La scelta politica. Per il popolo dei Family Day c’è un problema di rappresentatività politica, e non solo politica. Siamo perfettamente d’accordo e lo abbiamo scritto più volte. Ma perché ridurre la presenza politica alla presentazione di liste alle elezioni? Checché tu ne dica il Comitato “Difendiamo i nostri Figli”, anzi il popolo del Family Day, è già un soggetto politico: siamo andati in piazza san Giovanni e poi al Circo Massimo per bloccare leggi e provvedimenti contro la famiglia e la libertà di educazione. Questa è già politica. Del resto è stato lo stesso presidente del Consiglio Renzi a riconoscere il ruolo politico del Comitato quando ha risposto all’intenzione manifestata da Gandolfini di mobilitarsi per il referendum costituzionale nel fronte del “no”. Fare un partito è una delle opzioni possibili, non l’unico modo per fare politica e influenzare le decisioni del Parlamento. Senza considerare che se non ci saranno sorprese questa legislatura ha altri due anni di fronte in cui verranno affrontati altri temi fondamentali: adozioni per i gay e i single, eutanasia, divorzio lampo e chissà cos’altro. Come pensate di fermare queste leggi: dal consiglio comunale di Roma?

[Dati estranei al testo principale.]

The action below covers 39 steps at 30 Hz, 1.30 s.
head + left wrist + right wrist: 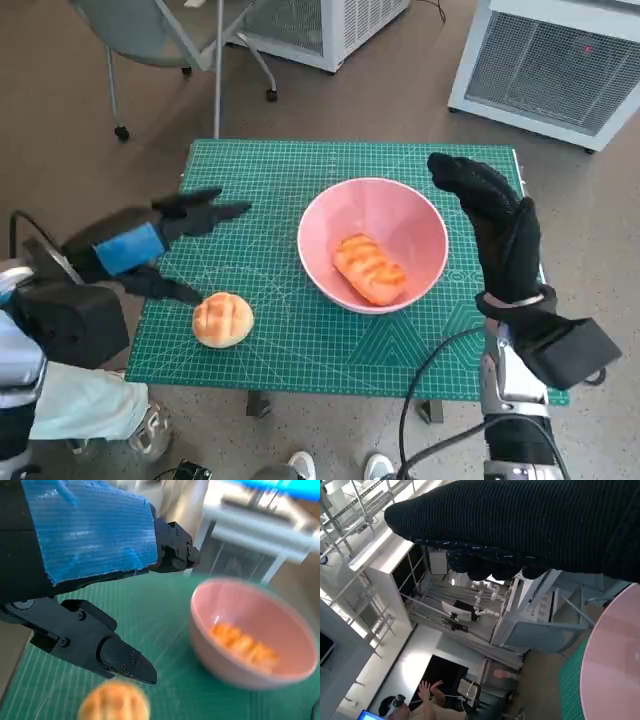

Il popolo della famiglia. È un po’ difficile sfuggire alla sensazione che il nome scelto per il vostro partito sia una furbata per appropriarsi politicamente del Family Day. "Il popolo della famiglia" ha definito finora proprio la realtà di quelle piazze, usare quel nome vuol dire porsi come loro interprete politico autentico e unico. Il che, mi dispiace dirlo, non è corretto (per usare un eufemismo). Ed è anche dannoso: perché per i media e per gli avversari politici un vostro eventuale insuccesso politico verrebbe ascritto a tutto il movimento che ha partecipato ai Family Day.